At one extremity of the series stand the vowels a, e, and o, as just defined. At the other are the consonantal occlusive surds p, t, k. These consonants are simply noises and are formed when the air is momentarily stopped by some obstacle. This obstacle is generally in the mouth, and is formed sometimes by the lips, sometimes by the tip or the back of the tongue. In the first case the stop is a labial, in the second a dental, and in the third a guttural. But there are other stops whose point of articulation is in the back of the mouth; these are the laryngeal, pharyngeal, and glottal.
As the lips always close in the same place, there is only one occlusive labial surd. In fact as regards the place of closure, and apart from differences in stress, p is the same in all languages. On the other hand, the tip of the tongue remains mobile, and the back of the tongue is able to move along the entire length of the hard and soft palate, hence there is scope for numerous contacts, and we can understand how there may be several kinds of dentals and gutturals according to the point of closure. Most often the tip of the tongue is pressed against the upper teeth, and that is why the consonant thus produced is called a dental as, for example, the French t. But the tip of the tongue may likewise press against the alveolae, as in the case of the English dental in take or tire, and it is then an alveolar consonant. Finally, by curling backward, the tip of the tongue can touch the palate and give rise to what some linguists call the cacuminals or cerebrals. These, like the alveolars, are merely special kinds of dentals.
The sounds known as gutturals admit of still greater variety. Any point of the back of the tongue touching any point on the palate will produce a guttural. If the occlusion takes place on the hard palate, we get a palatal (the k in the French qui); if on the soft palate, toward the velum, we get a velar k as in German Kuh. Velars and palatals, in turn, admit of several varieties; and we distinguish, for example, the pre-palatals and the post-palatals according to the distance of the point of contact from the hard palate.

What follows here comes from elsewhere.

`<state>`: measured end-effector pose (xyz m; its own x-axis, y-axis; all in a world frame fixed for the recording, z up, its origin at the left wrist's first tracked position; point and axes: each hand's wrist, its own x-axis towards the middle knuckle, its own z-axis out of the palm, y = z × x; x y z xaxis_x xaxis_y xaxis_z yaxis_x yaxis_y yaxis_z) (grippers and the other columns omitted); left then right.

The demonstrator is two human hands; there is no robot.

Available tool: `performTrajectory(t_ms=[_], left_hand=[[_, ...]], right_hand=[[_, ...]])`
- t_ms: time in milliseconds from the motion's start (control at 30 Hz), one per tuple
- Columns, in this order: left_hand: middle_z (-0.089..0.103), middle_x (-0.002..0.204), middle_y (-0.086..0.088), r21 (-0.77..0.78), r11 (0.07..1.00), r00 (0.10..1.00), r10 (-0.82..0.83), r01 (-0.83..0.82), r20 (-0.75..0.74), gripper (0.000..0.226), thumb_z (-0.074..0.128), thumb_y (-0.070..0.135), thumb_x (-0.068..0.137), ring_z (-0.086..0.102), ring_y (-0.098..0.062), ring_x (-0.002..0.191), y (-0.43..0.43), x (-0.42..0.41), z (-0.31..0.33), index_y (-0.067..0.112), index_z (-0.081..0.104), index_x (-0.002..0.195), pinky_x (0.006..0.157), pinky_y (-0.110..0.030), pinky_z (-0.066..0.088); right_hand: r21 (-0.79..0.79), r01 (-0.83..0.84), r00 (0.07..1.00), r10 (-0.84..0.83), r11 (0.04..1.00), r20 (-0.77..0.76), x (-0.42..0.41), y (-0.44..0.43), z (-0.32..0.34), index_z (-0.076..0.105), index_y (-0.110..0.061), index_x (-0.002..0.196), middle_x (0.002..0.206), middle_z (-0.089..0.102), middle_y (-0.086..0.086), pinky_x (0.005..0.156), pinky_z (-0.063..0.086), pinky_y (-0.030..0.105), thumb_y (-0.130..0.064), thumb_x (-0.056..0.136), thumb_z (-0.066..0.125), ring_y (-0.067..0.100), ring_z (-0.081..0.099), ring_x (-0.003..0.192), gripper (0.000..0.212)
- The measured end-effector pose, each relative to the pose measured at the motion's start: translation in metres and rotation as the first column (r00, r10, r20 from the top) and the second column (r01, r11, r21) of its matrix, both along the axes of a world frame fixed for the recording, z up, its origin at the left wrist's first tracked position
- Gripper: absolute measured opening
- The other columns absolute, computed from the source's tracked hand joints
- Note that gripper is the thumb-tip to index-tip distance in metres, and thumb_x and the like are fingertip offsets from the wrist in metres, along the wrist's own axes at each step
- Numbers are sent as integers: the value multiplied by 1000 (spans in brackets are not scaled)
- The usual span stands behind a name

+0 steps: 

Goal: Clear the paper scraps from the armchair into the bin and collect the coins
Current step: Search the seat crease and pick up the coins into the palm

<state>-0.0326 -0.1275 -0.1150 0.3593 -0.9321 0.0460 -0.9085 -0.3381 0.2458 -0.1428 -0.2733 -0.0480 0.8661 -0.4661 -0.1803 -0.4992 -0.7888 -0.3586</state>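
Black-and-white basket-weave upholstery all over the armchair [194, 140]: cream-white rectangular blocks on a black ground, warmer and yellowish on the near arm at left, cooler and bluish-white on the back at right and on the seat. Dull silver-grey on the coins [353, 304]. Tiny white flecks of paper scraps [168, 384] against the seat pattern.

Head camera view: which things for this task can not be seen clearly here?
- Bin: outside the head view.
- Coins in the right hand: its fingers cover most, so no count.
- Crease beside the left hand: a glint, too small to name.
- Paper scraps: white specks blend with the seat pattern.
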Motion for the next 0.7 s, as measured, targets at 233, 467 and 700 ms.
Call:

Having thus defined the point of contact, let us examine the mechanism of the occlusion. Air is expelled from the lungs; it passes through the glottis, which is open and tense, and enters the buccal cavity, where it is abruptly stopped at the lips, the teeth, or the palate in the manner just described. The contact then ceases abruptly, and the air can continue to escape. Thus, in every occlusive consonant, there are three distinct stages; a closure or implosion, a retention of longer or shorter duration, and a release or explosion.6 In pronouncing a simple consonant, t for example, the explosion follows immediately upon the implosion, and the retention is reduced to a scarcely appreciable fraction of time. On the other hand, the three periods are clearly marked in what we call the double consonants, which are merely long consonants pronounced with greater force than the short ones. Apart from the question of stress, a group atta is distinguished from a group ata by the fact that between the implosion and the explosion of breath there is a retention appreciable to the ear. It is incorrect to say that atta is composed of two consonants and ata of only one. Exactly the same elements lie between the two vowels in both groups : an implosive element followed by an explosive element. But while in ata the implosive is followed immediately by the explosive, in atta the explosive is prevented from following immediately by the retention, which prolongs the length of the closure.
6 Rosapelly, “Valeur relative de l’implosion et de l’explosion dans les consonnes occlusives,” VI, vol. x, pp. 347–63.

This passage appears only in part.